The alarm goes at 10. The snooze button is pressed. It goes off again. I’d better wake up.
I go into the lodge lounge to see Mark, he has arrived back from a few days in Cape Town.
He seems to be in good spirits. We all only have one game to cover today, it is a late kick off. I decide that I am hungry and cook some pasta.
Then our lodge alarm goes off. Within minutes an armed gentleman is standing in our lounge with four photographers who have just got out of bed. It turns out that one of the wires on our garden fence came loose, touched the other wire and set off the alarm.
The pasta is good as I put the remaining folders containing pictures on to an external hard drive. Boring stuff, but necessary.
We head off to Rustenburg shortly after 2pm.
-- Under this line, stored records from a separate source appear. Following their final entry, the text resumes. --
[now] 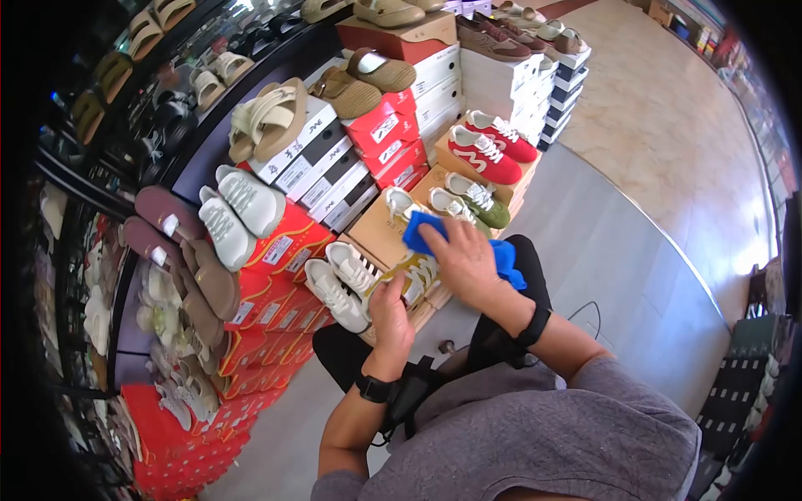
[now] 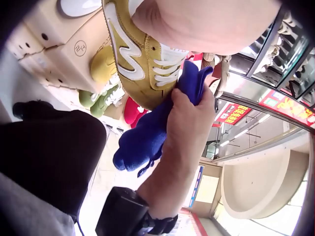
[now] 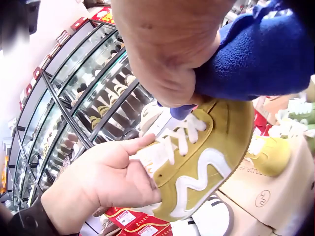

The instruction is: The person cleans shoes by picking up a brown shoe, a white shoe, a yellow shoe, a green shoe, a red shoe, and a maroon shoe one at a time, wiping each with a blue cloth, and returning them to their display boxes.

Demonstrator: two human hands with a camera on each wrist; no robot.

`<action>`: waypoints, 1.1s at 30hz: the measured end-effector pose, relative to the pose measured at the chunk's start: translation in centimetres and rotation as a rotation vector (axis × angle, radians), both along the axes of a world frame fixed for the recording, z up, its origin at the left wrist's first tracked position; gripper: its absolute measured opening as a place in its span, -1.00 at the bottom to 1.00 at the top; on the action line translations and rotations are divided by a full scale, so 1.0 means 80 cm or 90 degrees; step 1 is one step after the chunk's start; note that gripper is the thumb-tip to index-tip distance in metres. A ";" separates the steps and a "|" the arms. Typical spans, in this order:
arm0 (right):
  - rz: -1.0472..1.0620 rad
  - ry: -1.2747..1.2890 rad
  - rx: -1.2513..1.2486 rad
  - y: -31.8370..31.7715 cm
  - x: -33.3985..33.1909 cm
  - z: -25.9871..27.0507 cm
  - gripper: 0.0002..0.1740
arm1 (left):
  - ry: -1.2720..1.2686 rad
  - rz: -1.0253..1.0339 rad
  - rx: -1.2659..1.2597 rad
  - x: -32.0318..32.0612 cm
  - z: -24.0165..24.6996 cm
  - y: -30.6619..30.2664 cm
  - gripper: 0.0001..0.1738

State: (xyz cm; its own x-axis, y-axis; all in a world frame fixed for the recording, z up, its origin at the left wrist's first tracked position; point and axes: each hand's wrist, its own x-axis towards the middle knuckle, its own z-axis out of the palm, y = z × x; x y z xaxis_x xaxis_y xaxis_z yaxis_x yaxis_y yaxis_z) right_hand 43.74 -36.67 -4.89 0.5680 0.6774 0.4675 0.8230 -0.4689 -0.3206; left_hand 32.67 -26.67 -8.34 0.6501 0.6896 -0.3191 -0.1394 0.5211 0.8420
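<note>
My left hand grips a mustard-yellow sneaker at its heel end, thumb at the ankle opening. White laces and a wavy white side stripe show on the sneaker. A blue cloth is bunched in my right hand, whose fingers pinch it against the toe end beside the laces. Part of the cloth hangs loose below the right hand. The matching yellow sneaker sits on a tan shoebox close by. In the right wrist view my right hand and the cloth hide part of the toe.
White sneakers, green sneakers and red sneakers stand on boxes around the hands. Red shoeboxes are stacked at the left, before shelves of shoes. Grey floor lies to the right.
</note>
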 end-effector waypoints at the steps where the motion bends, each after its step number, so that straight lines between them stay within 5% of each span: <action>1: 0.042 0.045 0.014 0.003 -0.006 0.000 -0.60 | 0.002 0.007 -0.031 -0.002 -0.008 0.003 -0.88; 3: 0.105 0.045 0.033 0.013 -0.024 -0.014 -0.62 | 0.101 0.035 -0.138 0.004 -0.007 0.004 -0.80; 5: 0.157 0.026 0.127 0.012 -0.035 -0.024 -0.53 | 0.001 -0.109 -0.230 -0.005 -0.013 0.016 -0.52; 8: 0.208 0.129 0.059 0.008 -0.048 -0.027 -0.56 | -0.122 -0.219 -0.321 -0.009 -0.042 0.037 -0.43; 12: 0.273 0.157 0.115 -0.008 -0.060 -0.033 -0.46 | -0.122 -0.343 -0.217 -0.007 -0.048 0.045 -0.46; 18: 0.296 0.248 0.017 -0.029 -0.053 -0.029 -0.55 | -0.069 -0.310 -0.023 -0.013 -0.053 0.054 -0.52; 20: 0.436 0.404 0.103 -0.035 -0.038 -0.027 -0.41 | -0.045 -0.283 0.045 -0.015 -0.053 0.055 -0.54; 24: 0.273 0.362 0.343 -0.043 -0.018 0.004 -0.33 | -0.005 -0.232 0.152 -0.023 -0.025 0.047 -0.56; 26: 0.146 0.246 0.394 -0.042 -0.001 0.022 -0.33 | -0.055 -0.119 -0.258 -0.014 0.039 0.018 -0.48; 28: 0.116 0.203 0.419 -0.038 0.008 0.037 -0.33 | -0.082 -0.157 -0.292 -0.023 0.015 0.032 -0.47; 30: 0.110 0.131 0.404 -0.032 0.002 0.039 -0.32 | -0.079 -0.256 0.221 -0.033 -0.003 0.029 -0.44; 31: 0.100 0.060 0.385 -0.031 0.001 0.039 -0.32 | -0.129 -0.242 0.198 -0.033 -0.008 0.030 -0.40; 32: 0.100 0.042 0.412 -0.025 -0.003 0.034 -0.31 | -0.131 -0.122 -0.338 -0.023 0.050 0.019 -0.25; 33: 0.104 0.053 0.391 -0.023 -0.006 0.030 -0.34 | -0.133 -0.177 -0.101 -0.025 0.035 0.019 -0.27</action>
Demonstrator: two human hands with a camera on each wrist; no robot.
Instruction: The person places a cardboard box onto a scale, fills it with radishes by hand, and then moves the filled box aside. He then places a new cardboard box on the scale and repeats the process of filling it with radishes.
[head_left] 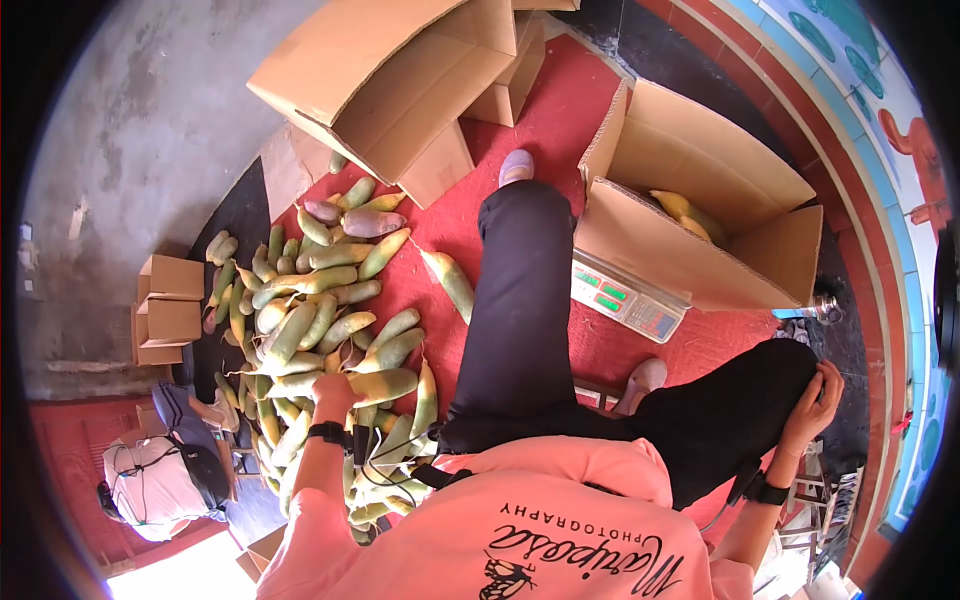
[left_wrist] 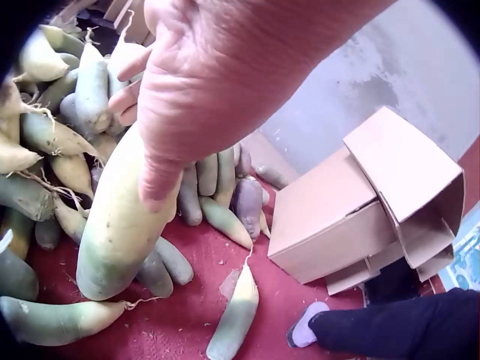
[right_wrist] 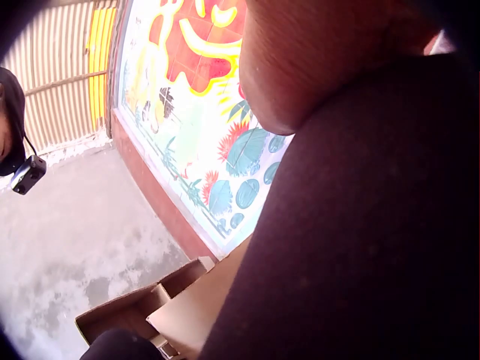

I’m in the silver Nissan today, we fill it up and purchase some cookies and more orange juice.
The road today is busy. We pass the Platinum factories and it seems to take an age to get to Rustenburg.
We park in the now familiar dusty car park and trek across to the media centre. This will be probably the last time that I come to Rustenburg. The first time I came here I wondered why such a big stadium was built-in a location like this. I still question it. A lady sits on a stool and has her hair braided outside Maria’s Hairdressers. My hair is getting long and I neet a cut, but I don’t think I will go to Maria’s!
I venture out into the fan area in search of some nice fan shots. I have missed the nice light. There is not much going on. Even the TV cameramen are struggling finding interesting footage.
A few fans against a dusk sky is all that I can muster up. We all take the long treck from the media centre to the stadium
Out of the door, across a bridge, down two flights of steps, back on ground level and 100 yards to an entrance past where the TV do their interviews and the journalists interrogate the coaches at the end of the game. Then it is down and through the smallest door in the world with a bit of wood protecting a birds nest of TV cables up above. Carry you cameras through here and they will be scratched and battered. Side step through a corridor, turn left and down more steps until you reach the stadium moat. Up about 20 yards before walking up a steep set of steps before going onto the pitch. And for good measure, more eager security people to check your pass even before lifting your foot on the last step.
Ghana today are sporting a Roy of the Rovers yellow and red kit. They look like RC Lens from France. USA are in all white.
As we congregate around the team benches, Marcus Hannemann the substitute goalkeeper of the USA and also of Wolverhampton Wanderers, comes up to say hello. He spots a flag sporting the name of a pub in Telford called the Red Lion. I point out to him a Wolves flag. We discuss how many people in the stadium know where the A5 is!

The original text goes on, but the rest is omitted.